I recently came across a dataset containing registered accidents involving a bicycle, and as a data scientist who enjoys an occasional ride around my city this seemed like a good opportunity to have fun with this data.

To be more precise, the data forms a time series ranging from 2010 to 2018 with accidents registered chronologically by the Police, and is openly supplied by the City of Madrid in the link below. Several variables are also available such as location, weather or road conditions, but we will leave those out for other type of analysis and focus on the time series.

By analyzing this dataset we can provide insights to the City of Madrid to understand the dangers for bicycle users and eventually make it a safer city for them.

We are facing a particular type of time series called intermittent time series where a significant proportion of the values are zero, often as in this case the data comes from counts.

Last year of series, values ranging from 0 to 8

These series present additional complexity since many of the most commonly used Time Series Analysis methods assume a constant or a non-zero variable.

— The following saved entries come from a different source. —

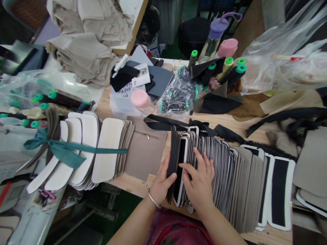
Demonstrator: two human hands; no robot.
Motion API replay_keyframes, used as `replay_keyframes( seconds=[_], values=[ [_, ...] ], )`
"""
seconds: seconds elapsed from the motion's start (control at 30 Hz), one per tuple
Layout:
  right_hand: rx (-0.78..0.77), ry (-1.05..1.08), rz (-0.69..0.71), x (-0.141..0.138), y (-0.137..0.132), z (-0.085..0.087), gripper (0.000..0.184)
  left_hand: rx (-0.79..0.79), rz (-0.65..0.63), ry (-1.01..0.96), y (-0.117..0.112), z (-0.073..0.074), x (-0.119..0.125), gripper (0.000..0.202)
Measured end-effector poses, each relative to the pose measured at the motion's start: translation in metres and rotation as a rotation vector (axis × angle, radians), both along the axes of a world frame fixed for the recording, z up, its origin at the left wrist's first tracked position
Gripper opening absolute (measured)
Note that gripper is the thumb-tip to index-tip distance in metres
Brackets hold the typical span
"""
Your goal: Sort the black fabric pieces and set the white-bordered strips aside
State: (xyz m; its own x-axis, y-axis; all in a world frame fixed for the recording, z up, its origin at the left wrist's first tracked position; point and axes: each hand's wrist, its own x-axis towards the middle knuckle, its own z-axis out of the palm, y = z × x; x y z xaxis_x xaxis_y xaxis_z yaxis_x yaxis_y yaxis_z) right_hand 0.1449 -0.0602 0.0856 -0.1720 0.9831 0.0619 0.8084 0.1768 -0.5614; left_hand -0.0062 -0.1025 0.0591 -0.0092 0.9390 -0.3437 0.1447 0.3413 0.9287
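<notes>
A long row of rounded rectangular panels (222,173) stands on edge on the wooden table, many with pale rims and dark centres. At the row's left end, my left hand (162,183) holds a bundle of dark thin panels (174,153), its thumb on the near side and its fingers around the outer side. My right hand (200,180) lies over the row with fingers apart. Its index fingertip touches a white-edged black panel (182,153) beside the bundle. At the right end, another white-edged black panel (281,194) leans with its face showing.
Left of the row lie a taupe sheet (148,146) with a zipper pull and a stack of cream panels (107,149) tied with a green strip (66,151). Behind are a pink-lidded bottle (140,99), bagged thread spools (176,95), black fabric strips (224,132) and piled beige fabric (81,58).
</notes>
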Motion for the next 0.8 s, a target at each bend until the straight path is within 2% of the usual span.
replay_keyframes(
  seconds=[0.1,0.27,0.53,0.6,0.7,0.8],
  values=[
    [-0.022,-0.017,0.003,-0.0011,0.0009,0.0014,0.01,0.017,-0.026,0.049,-0.0009,-0.0014,0.0002,0.067],
    [-0.018,-0.026,0.001,-0.0017,0.0022,0.0022,0.01,0.032,-0.066,0.076,-0.0025,-0.0027,0.0,0.067],
    [-0.01,-0.032,-0.009,-0.004,-0.0004,0.0013,0.009,0.024,-0.057,0.054,-0.0035,-0.003,-0.0013,0.065],
    [0.012,-0.023,-0.024,-0.0048,-0.0007,-0.0011,0.013,0.021,-0.05,0.055,-0.0037,-0.0031,-0.0017,0.065],
    [0.041,0.001,-0.049,-0.0051,-0.0007,-0.0037,0.029,0.02,-0.047,0.048,-0.004,-0.0038,-0.0025,0.067],
    [0.032,0.003,-0.02,-0.0048,-0.0001,-0.0036,0.022,0.024,-0.04,0.042,-0.0046,-0.0053,-0.0025,0.066]
  ],
)
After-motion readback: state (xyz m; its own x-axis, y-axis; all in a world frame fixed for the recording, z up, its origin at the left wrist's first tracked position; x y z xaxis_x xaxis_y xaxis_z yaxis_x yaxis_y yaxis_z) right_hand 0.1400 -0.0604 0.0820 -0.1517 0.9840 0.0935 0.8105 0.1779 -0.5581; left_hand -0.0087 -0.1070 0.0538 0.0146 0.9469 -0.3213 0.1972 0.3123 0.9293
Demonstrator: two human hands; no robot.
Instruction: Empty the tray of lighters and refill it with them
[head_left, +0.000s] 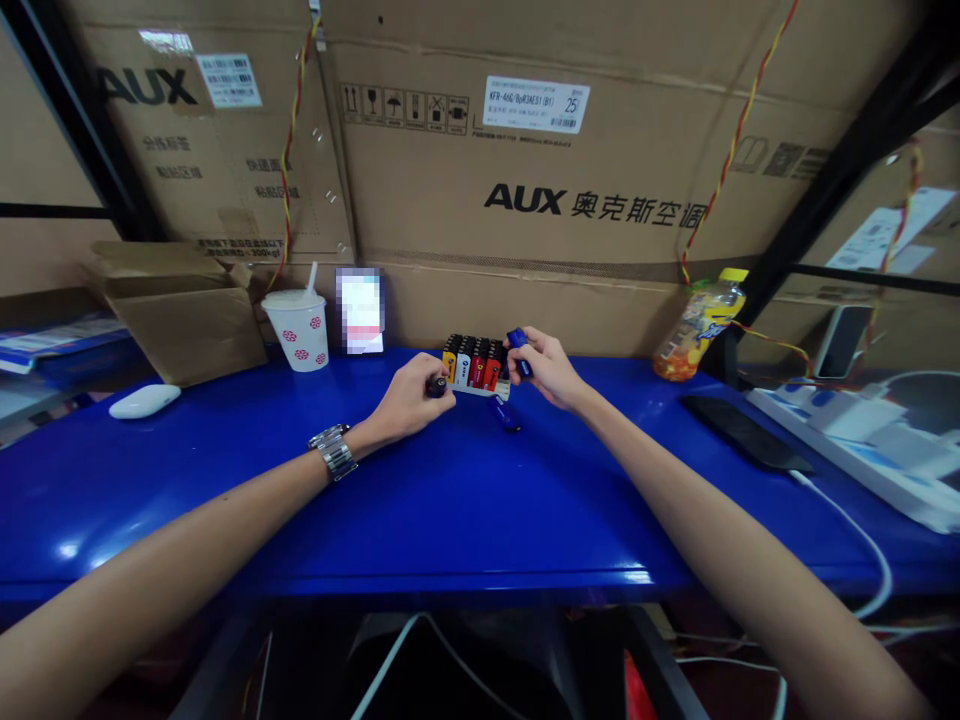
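Note:
A tray of lighters (472,368) stands on the blue tabletop against the back cardboard, its rows showing yellow, white and red bodies with black tops. Just left of the tray, my left hand (417,393) is closed around a dark lighter (435,386), seen nearly end-on. My right hand (550,368), at the tray's right end, pinches a blue lighter (517,342) between thumb and fingers. Another blue lighter (505,413) lies loose on the table in front of the tray. My fingers partly hide both held lighters.
A paper cup with a straw (297,330), a lit phone (361,310) and a white mouse-like object (145,401) are on the left. At right are a drink bottle (699,325), a dark phone on a cable (742,432) and a power strip (847,440). Large cardboard boxes (420,200) wall the back.

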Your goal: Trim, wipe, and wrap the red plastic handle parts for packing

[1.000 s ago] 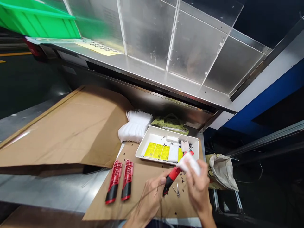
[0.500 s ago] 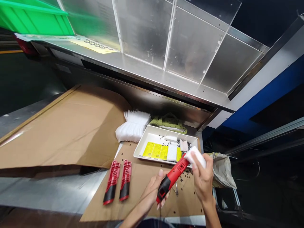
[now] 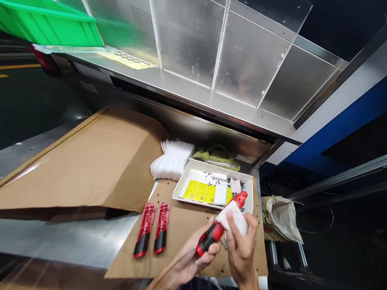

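Observation:
My left hand grips the black lower end of a red and black tool handle, which points up and to the right. My right hand holds a white pad pressed against the upper part of that handle. Only the red tip shows past the pad. Both hands hover over a brown cardboard sheet. Two more red and black handle halves lie side by side on the cardboard to the left.
A white tray with yellow labels, white pads and small dark screws sits behind my hands. A stack of white pads lies left of it. A large folded cardboard box fills the left. A crumpled bag hangs at the right edge.
My right hand slid the white pad down along the handle, from its red tip toward the middle. My left hand kept its grip and drew the handle a little nearer to me.

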`<state>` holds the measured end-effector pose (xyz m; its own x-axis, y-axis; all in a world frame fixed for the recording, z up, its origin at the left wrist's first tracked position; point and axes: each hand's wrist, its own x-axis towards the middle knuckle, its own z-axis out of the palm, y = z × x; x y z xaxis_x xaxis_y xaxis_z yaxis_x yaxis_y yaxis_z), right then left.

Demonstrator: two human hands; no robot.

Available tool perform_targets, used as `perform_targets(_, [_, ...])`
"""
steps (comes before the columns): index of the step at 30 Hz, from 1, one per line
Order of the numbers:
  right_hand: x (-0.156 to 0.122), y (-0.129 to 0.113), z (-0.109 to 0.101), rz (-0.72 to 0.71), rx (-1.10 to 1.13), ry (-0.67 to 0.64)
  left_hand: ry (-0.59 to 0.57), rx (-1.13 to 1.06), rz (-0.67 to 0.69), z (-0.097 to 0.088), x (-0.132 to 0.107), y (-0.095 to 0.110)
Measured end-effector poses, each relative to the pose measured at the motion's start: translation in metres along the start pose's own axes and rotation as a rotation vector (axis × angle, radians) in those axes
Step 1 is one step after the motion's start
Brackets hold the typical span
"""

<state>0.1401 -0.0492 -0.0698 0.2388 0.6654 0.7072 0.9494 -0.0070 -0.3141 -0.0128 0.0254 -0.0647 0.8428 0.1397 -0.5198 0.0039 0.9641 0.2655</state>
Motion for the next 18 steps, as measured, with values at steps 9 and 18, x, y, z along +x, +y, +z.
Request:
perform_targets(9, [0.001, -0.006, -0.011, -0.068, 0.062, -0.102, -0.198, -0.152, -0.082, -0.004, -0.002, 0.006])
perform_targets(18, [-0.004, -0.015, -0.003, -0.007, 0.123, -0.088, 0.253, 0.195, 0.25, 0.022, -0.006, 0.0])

For this reason we will be using Croston’s method, this method was devised by J. D. Croston in 1970 to forecast demand of intermittent stock and to this day is still heavily used, we will dive deeper into it as the blog moves on.

To improve our understanding of the data we will start off with a time series decomposition.

Based on the nature of the data, there are two types of seasonality that we would be interested in:

  • Yearly seasonality. We can expect a cyclic pattern repeating on a yearly basis due to the influence of good and bad weather.
  • Weekly seasonality. We might observe a different pattern influenced by working days and weekends that could affect the number of bicycle users, their routes and other behavior. This could lead to a better understanding of cyclists’ behavior and spark further analysis, for example do we need to pay more attention to cyclists during workdays because most accidents take place on the road to work?

Yearly decomposition

To reduce the complexity of dealing with an intermittent series we aggregate the series by monthly frequency, this also gives us a smoother and less noisy overview.

We use an STL decomposition, Seasonal and Trend decomposition using LOESS, this is a robust method to perform time series decomposition, it also allows the seasonal component to evolve over time. Underneath, it uses LOESS, a non-parametric method using polynomial regression to fit a smooth curve to a target variable.

STL decomposition into Trend, Seasonal and Residuals
Zoomed-in view of seasonal component [May-October]
  • We can observe a growing trend in accidents that has flattened for the last three years which can be a positive sign if our goal is to make the city safer for cyclists.
  • The seasonal component shows a similar pattern year after year with an interesting shape, peaking in June/July and September and dropping in August. We can hypothesize that during summer good weather favors bicycle usage and perhaps the explanation for the trough in August is that many locals leave Madrid during that month to go on holidays. This insight can be useful for the City of Madrid to focus their budget for road safety campaigns during this time of the year.

Weekly decomposition

In this case, we are not able to use the same trick as we did before by aggregating the series, so we will decompose it using Croston’s method, we will take a sample of the last 8 weeks of the series since this should be enough to appreciate any clear patterns.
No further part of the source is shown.